— Боже мой… — тихо вскричала Эльвира, а вслед за ней — вновь раздался дикий, почти оглушающий крик. Нина Владимировна резко повернулась вправо и увидела на одной из скамеек рыдающую красавицу Катю, которую пыталась обхватить за плечи Эля, бледно-желтая в свете шаров-фонарей, но это ей никак не удавалось, и Катя уже почти сползла на землю, заходясь в беззвучном теперь крике…

— Да помогите же кто-нибудь! — в голосе невестки звучало отчаяние, изменившее его почти до неузнаваемости. — Помогите!

В ту же секунду, безжалостно ломая кусты, рядом с Ниной Владимировной буквально вывалились оба ее сына, почти одновременно с ними из-за угла дома выскочил Александр, муж Кати, неведомо как там оказавшийся, а в довершение ко всему дверь «сторожки» распахнулась, и на пороге возникла младшая невестка генеральши.

— Какого черта вы тут орете?! — Маша выкрикнула это со злостью, прежде чем взгляд ее упал вниз, на распростертое тело, заставив женщину замереть с перекошенным от ужаса ртом.

В следующие несколько минут все кричали и говорили одновременно. Катин муж, скорчившись пополам, кинулся в кусты. И только генеральша, автоматически присев на ближайшую скамью, молчала, оглушенная случившимся, не в силах справиться с шоком. Ее почему-то не пугало распростертое тело Любомира. Нина Владимировна ни секунды не сомневалась, что ТАК разнести голову человека возможно исключительно из крупнокалиберного пистолета.

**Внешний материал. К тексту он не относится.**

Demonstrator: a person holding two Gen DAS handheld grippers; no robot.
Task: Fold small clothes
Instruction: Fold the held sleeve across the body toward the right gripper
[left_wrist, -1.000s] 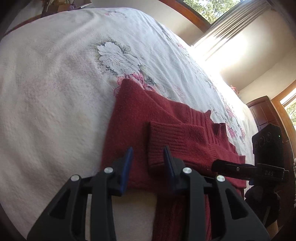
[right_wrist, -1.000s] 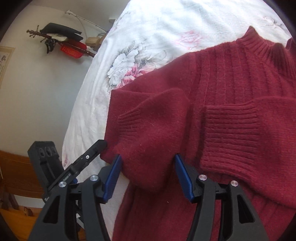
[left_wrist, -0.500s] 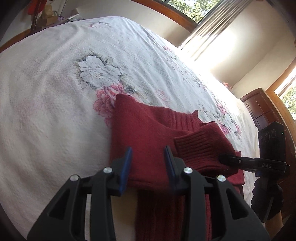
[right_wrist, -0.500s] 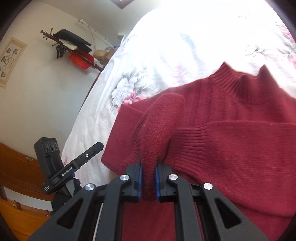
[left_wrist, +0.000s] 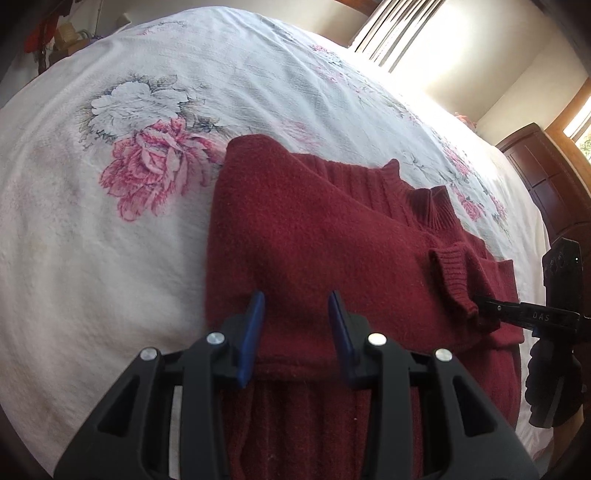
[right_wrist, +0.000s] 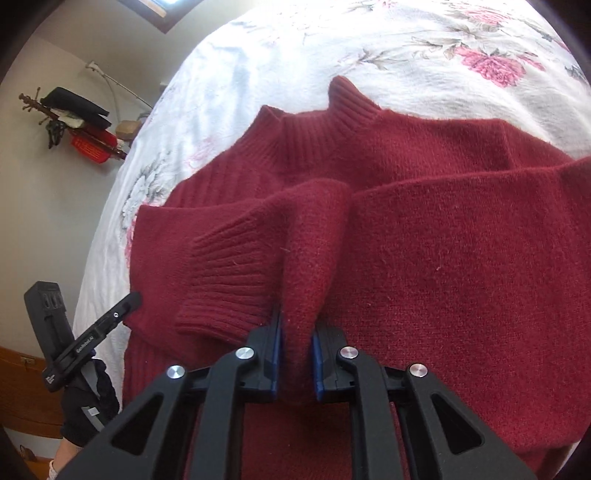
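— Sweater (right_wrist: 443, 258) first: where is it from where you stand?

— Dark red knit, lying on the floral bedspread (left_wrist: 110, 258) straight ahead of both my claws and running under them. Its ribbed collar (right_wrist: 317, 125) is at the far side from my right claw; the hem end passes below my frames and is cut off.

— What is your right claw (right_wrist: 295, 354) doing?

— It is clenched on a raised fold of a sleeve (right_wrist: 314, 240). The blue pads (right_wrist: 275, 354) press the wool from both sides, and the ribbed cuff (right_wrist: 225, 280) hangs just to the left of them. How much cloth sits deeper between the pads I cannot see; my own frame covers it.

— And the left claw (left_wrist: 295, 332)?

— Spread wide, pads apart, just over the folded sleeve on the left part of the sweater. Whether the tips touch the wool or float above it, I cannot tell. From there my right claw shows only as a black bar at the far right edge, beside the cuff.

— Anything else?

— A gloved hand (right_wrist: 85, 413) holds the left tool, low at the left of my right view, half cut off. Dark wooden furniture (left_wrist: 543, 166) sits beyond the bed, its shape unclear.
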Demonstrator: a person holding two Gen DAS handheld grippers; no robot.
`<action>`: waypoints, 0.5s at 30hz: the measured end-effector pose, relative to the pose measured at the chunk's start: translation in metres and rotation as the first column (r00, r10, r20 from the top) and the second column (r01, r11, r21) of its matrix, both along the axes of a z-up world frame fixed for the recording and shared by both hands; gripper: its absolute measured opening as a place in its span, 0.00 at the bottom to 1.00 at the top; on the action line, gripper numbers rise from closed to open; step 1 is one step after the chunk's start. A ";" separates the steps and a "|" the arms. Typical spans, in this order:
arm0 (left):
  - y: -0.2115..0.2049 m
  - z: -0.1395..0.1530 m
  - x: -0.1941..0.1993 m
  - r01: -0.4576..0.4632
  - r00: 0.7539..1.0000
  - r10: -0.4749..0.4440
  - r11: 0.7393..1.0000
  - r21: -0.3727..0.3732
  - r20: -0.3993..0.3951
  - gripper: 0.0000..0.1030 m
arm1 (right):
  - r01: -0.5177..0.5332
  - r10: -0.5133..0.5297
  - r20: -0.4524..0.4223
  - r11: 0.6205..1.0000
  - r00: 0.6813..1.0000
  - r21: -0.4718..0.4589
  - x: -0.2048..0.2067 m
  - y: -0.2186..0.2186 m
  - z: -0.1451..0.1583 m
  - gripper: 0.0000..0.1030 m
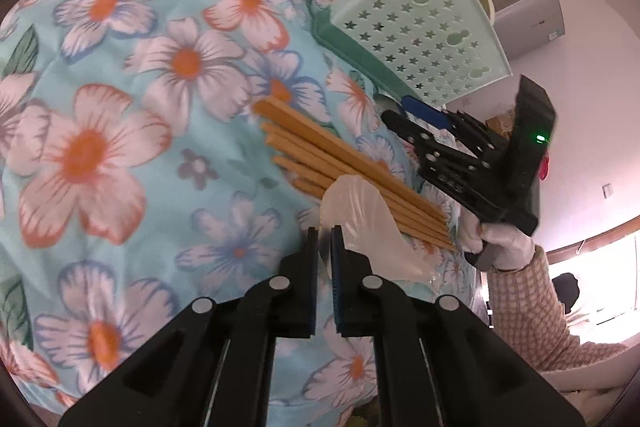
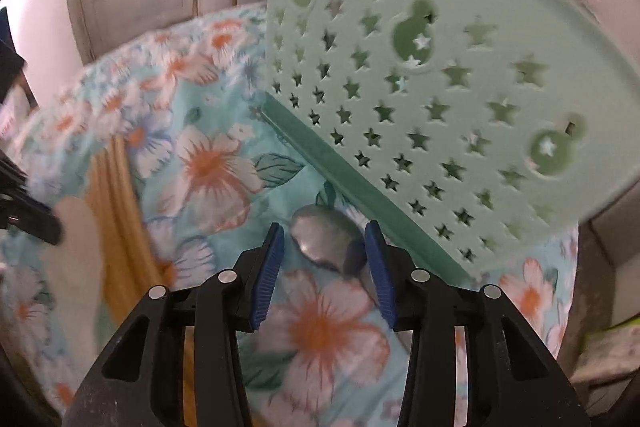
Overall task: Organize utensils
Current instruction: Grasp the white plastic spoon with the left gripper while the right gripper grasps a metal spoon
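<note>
- The left gripper (image 1: 324,239) has its jaws brought almost together, with only a thin slit between the pads. A translucent white plastic spoon (image 1: 362,223) lies right at the tip of one pad; the pads seem to pinch its edge, but I cannot tell this for sure.
- The white spoon rests partly on a bundle of wooden chopsticks (image 1: 344,163), which lies flat on the flowered cloth (image 1: 160,107) and points diagonally across the left wrist view.
- The right gripper (image 2: 325,263) has its jaws apart, and the blue pads (image 2: 378,267) stand on both sides of the bowl of a metal spoon (image 2: 326,241).
- The metal spoon lies on the cloth, its bowl between the pads and its handle running under the right pad toward the camera. Whether the right pad touches the spoon, I cannot tell; there is a clear gap on the left side.
- Just beyond the metal spoon stands a pale green utensil holder (image 2: 420,87) with star-shaped holes, tilted on a darker green base (image 2: 360,187). The base rests on the cloth close to the spoon.
- In the left wrist view the right gripper (image 1: 404,115) is seen from the side, next to the holder (image 1: 420,27), held by a white-gloved hand (image 1: 500,243) with a checked pink sleeve (image 1: 528,307).
- The right wrist view is blurred on its left side, where the chopsticks (image 2: 116,211) show only as a yellow smear.
</note>
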State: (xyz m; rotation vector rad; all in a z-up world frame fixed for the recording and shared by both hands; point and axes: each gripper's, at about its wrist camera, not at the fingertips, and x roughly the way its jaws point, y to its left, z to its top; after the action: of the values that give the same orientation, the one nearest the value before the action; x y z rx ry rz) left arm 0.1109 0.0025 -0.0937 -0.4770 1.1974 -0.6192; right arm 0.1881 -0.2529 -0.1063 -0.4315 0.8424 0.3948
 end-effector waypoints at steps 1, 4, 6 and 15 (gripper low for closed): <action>0.002 0.000 0.000 -0.004 1.000 0.004 1.000 -0.001 -0.002 0.05 | 0.003 -0.003 0.010 1.000 1.000 -0.010 0.001 0.001 -0.002 0.37; 0.005 -0.001 0.000 -0.010 1.000 0.010 1.000 -0.003 -0.003 0.06 | 0.019 -0.019 0.029 1.000 0.999 -0.004 0.001 0.003 -0.002 0.34; 0.006 -0.001 0.000 -0.008 1.000 0.008 1.000 -0.002 -0.006 0.07 | 0.024 -0.023 0.053 1.000 0.998 -0.011 -0.002 0.006 0.001 0.23; -0.006 -0.006 0.011 -0.003 0.999 0.003 1.000 -0.003 -0.032 0.14 | 0.030 -0.009 0.125 0.986 0.992 -0.166 -0.006 0.033 -0.003 0.16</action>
State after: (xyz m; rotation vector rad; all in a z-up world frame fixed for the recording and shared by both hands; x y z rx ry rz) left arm 0.1215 -0.0034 -0.0993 -0.4930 1.2257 -0.6130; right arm 0.1819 -0.2196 -0.1090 -0.5976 0.7609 0.2770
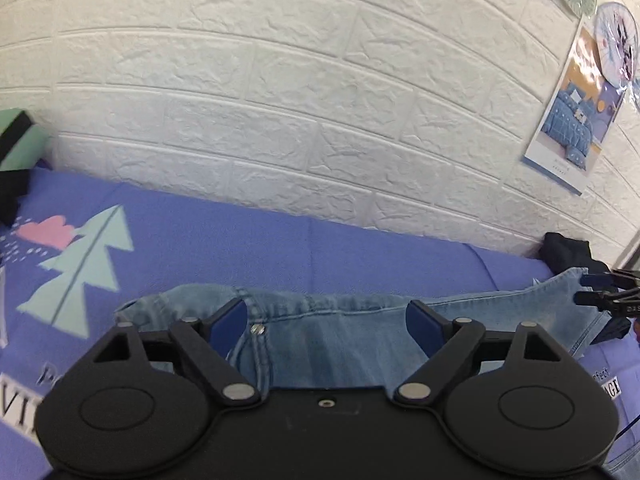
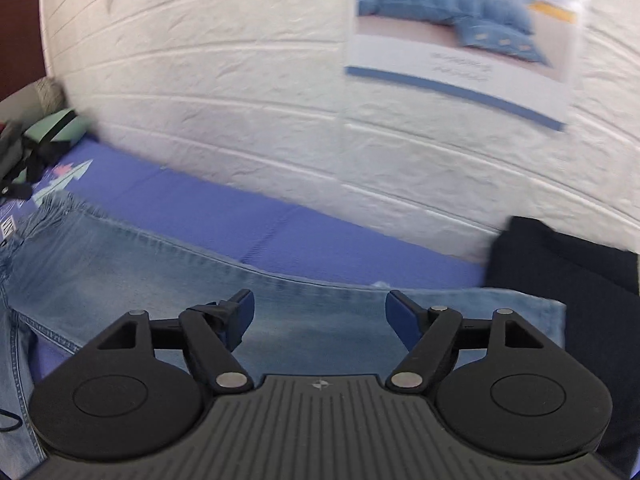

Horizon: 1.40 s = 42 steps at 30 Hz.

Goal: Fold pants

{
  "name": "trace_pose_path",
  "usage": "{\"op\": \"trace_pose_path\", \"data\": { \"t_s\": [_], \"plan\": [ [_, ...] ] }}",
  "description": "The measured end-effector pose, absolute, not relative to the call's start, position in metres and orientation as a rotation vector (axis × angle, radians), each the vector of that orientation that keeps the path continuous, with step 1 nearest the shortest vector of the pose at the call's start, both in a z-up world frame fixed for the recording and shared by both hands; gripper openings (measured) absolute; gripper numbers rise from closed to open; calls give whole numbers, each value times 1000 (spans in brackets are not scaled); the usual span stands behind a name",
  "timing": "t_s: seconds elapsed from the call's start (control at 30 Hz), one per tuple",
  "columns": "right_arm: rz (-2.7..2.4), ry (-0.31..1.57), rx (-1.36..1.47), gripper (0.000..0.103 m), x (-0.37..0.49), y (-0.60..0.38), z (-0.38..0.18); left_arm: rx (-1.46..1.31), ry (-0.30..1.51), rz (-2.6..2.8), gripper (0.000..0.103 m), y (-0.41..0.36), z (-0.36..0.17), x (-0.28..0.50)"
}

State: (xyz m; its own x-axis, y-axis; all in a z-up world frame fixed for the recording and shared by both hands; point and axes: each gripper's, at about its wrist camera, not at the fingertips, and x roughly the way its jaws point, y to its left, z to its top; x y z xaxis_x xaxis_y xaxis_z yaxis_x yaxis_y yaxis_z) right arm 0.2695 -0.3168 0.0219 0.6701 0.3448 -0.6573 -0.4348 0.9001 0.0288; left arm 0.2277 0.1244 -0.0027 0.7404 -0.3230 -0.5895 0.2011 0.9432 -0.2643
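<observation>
On the purple bedsheet [image 1: 248,240], against the white brick wall [image 1: 280,80], light-blue jeans [image 1: 328,344] lie spread sideways. Left gripper [image 1: 327,318] hovers over the waistband end, jaws wide apart, holding nothing; rivet and pocket seam sit just between its fingers, so likely lining up for a pinch at the waist. Right gripper [image 2: 320,312] also spread wide, empty, over a jeans leg [image 2: 200,280] near the hem at the right; frayed cuff of the other leg shows far left in that view. Right gripper's tips are visible at the right edge of the left view, beside the leg hem. Both ends covered at once: probably so the garment can be lifted and folded end to end without dragging. Whether pads touch cloth, cannot tell. Dark folded garment [image 2: 568,280] lies just right of the hem, touching or nearly so; could get snagged. Poster [image 2: 464,20] on wall; green pillow [image 1: 18,136] far left. Right view blurry. Fold not yet started, judging by the flat layout.
</observation>
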Motion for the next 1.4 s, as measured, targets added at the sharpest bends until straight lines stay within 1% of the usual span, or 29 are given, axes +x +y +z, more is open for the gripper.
{"op": "trace_pose_path", "data": {
  "t_s": [0.27, 0.5, 0.6, 0.67, 0.7, 0.73, 0.77, 0.8, 0.83, 0.87, 0.93, 1.03, 1.1, 1.3, 1.4],
  "plan": [
    [628, 780, -194, 103, 313, -271, -2, 26, 779, -431, 103, 94, -28, 277],
    [736, 838, -261, 103, 335, -253, -19, 185, 853, -466, 103, 85, -41, 300],
    [740, 858, -240, 103, 340, -253, -23, 264, 866, -429, 103, 80, -50, 307],
    [746, 862, -214, 103, 336, -255, -21, 267, 867, -422, 103, 79, -56, 310],
    [758, 862, -206, 73, 334, -256, -19, 256, 860, -419, 103, 80, -57, 309],
    [762, 862, -204, 52, 331, -256, -18, 247, 858, -416, 103, 80, -57, 308],
    [756, 860, -208, 34, 328, -256, -17, 236, 859, -423, 103, 80, -56, 307],
    [742, 847, -218, 24, 324, -255, -15, 236, 851, -434, 101, 79, -53, 305],
    [730, 833, -226, 20, 320, -253, -13, 259, 838, -425, 53, 77, -49, 302],
    [717, 818, -227, 16, 316, -251, -10, 284, 826, -415, 28, 73, -46, 300],
    [696, 787, -217, 12, 306, -251, -2, 265, 814, -394, 11, 73, -39, 294],
    [670, 734, -212, 9, 284, -252, 17, 220, 771, -374, 3, 75, -23, 279],
    [661, 704, -226, 8, 264, -254, 32, 182, 726, -375, 0, 78, -10, 264],
    [621, 613, -247, 7, 186, -260, 63, 103, 586, -408, 0, 88, 36, 189],
    [617, 585, -227, 6, 141, -263, 68, 109, 557, -413, 0, 88, 48, 141]
  ]
}}
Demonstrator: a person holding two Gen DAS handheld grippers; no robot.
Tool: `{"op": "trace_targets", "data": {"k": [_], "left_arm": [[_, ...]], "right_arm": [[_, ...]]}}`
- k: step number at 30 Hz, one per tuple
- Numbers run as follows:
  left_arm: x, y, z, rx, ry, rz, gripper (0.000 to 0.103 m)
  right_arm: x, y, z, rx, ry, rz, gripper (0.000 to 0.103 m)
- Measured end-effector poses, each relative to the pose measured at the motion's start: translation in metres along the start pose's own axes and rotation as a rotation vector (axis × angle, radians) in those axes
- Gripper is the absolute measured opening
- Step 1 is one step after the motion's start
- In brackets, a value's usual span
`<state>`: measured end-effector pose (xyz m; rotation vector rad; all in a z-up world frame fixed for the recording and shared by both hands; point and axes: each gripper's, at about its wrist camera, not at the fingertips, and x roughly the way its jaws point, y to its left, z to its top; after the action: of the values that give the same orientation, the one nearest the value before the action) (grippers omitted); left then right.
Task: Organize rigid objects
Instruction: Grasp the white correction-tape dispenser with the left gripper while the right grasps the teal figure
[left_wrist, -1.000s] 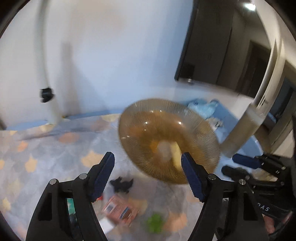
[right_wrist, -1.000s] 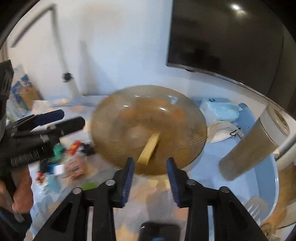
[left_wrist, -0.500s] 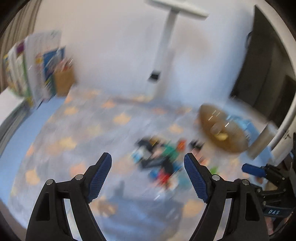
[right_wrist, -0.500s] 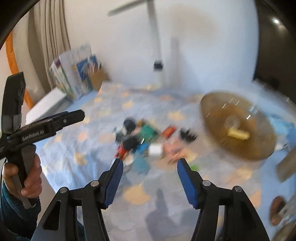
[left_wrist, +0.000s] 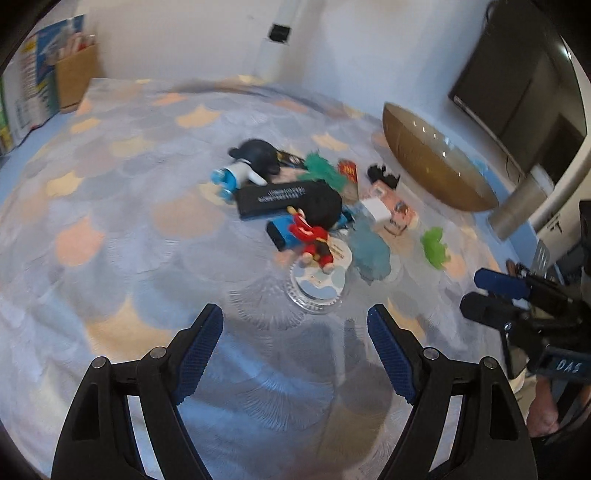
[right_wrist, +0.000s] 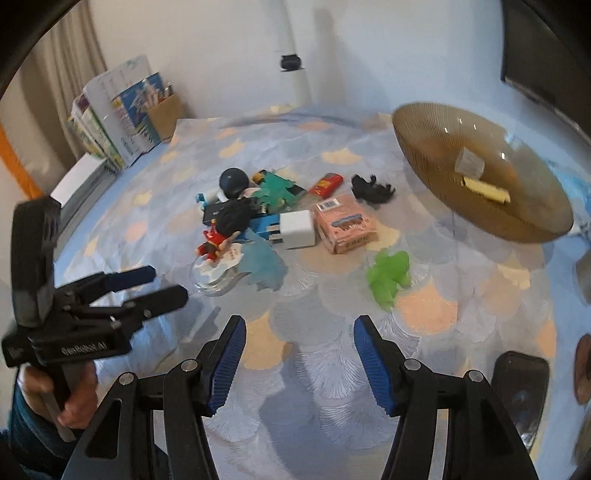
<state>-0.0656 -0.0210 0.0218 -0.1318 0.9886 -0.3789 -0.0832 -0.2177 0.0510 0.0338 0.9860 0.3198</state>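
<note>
A pile of small things lies mid-cloth: a red figure (left_wrist: 314, 240) (right_wrist: 214, 240), a black box (left_wrist: 277, 195), a white charger (right_wrist: 297, 229), a pink box (right_wrist: 345, 225), a black toy (right_wrist: 371, 188) and a green toy (right_wrist: 389, 277) (left_wrist: 436, 245). The amber glass bowl (right_wrist: 424, 155) (left_wrist: 436, 162) at the right holds a yellow piece (right_wrist: 487, 190). My left gripper (left_wrist: 295, 321) hovers open and empty short of a clear glass dish (left_wrist: 317, 291). My right gripper (right_wrist: 299, 325) is open and empty, near the green toy. Each gripper shows at the edge of the other's view.
Books and a cardboard box (right_wrist: 122, 110) stand at the back left by the wall. A white pole (right_wrist: 295, 66) rises behind the cloth. A dark screen (left_wrist: 517, 99) and a grey cylinder (left_wrist: 517, 206) are at the right. A dark phone (right_wrist: 521, 391) lies near right.
Both grippers have swung away from the bowl and dropped toward the pile. The right jaws have widened. The bowl now sits far to the right in both views.
</note>
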Motion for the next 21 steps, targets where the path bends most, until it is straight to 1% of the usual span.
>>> {"op": "trace_targets", "data": {"k": [3, 8, 11, 14, 19, 21], "left_arm": [[0.009, -0.005, 0.003, 0.024, 0.019, 0.011, 0.079], [0.013, -0.003, 0.006, 0.036, 0.019, -0.002, 0.079], [0.017, -0.005, 0.009, 0.061, 0.021, -0.006, 0.079], [0.021, -0.009, 0.013, 0.089, 0.023, -0.004, 0.078], [0.027, -0.013, 0.02, 0.114, 0.025, -0.001, 0.078], [0.03, -0.014, 0.022, 0.124, 0.023, 0.002, 0.078]], "right_arm": [[0.008, 0.0, 0.003, 0.009, 0.021, 0.013, 0.059], [0.019, 0.017, 0.024, -0.047, 0.015, 0.065, 0.059], [0.036, 0.023, 0.038, -0.072, 0.031, 0.062, 0.059], [0.053, 0.023, 0.048, -0.077, 0.061, 0.094, 0.059], [0.068, 0.025, 0.055, -0.095, 0.085, 0.121, 0.059], [0.073, 0.024, 0.056, -0.092, 0.093, 0.126, 0.055]]}}
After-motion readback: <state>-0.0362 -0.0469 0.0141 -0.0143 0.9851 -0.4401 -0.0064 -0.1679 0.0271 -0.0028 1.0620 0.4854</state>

Например, из пистолета «ТТ». Самого оружия рядом с телом, во всяком случае в зоне видимости, не было. Следовательно, ни малейшей надежды на то, что убийство, как говорят последнее время, заказное. Ни малейшей!.. Стрелял дилетант. Возможно, стрелял впервые в жизни, иначе знал бы, во что может превратиться человеческая голова, если произвести выстрел почти в упор из боевого оружия… Вряд ли убийце нужно было устраивать бойню…

— Маша! — выкрикнул Женя. Ее Женька, любимый сын, напрочь позабывший о матери, сделавший попытку броситься к жене, неведомо каким образом попавший сюда раньше всех и отчего-то не слышавший выстрела, что само по себе было просто невозможно!..

— Стой на месте! — Эльвира, удивительно быстро взявшая себя в руки, крепко вцепилась в рукав Евгения. — И ты, Мария, стой и не двигайся, поняла?!

Внезапно над ними упала глубокая тишина, в которой слышались лишь какие-то неясные всхлипывания и постанывания в кустах. Это началась истерика с Катиным мужем.

Катя больше не рыдала и, как отметила Нина Владимировна, пришла в себя неимоверно быстро. Быстрее мужчин, лица которых свидетельствовали о нечеловеческом ужасе, всецело охватившем их.

Наверное, впервые Маша не возразила Эле и послушалась ее, не сделав ни малейшей попытки тронуться с места: В желтоватом свете фонарей было видно, что лицо ее помертвело, став белее бумаги, и в одно мгновение между изящными бровями прорезались две неизвестно откуда взявшиеся морщинки. В одно мгновение Маша вся как-то осунулась и постарела.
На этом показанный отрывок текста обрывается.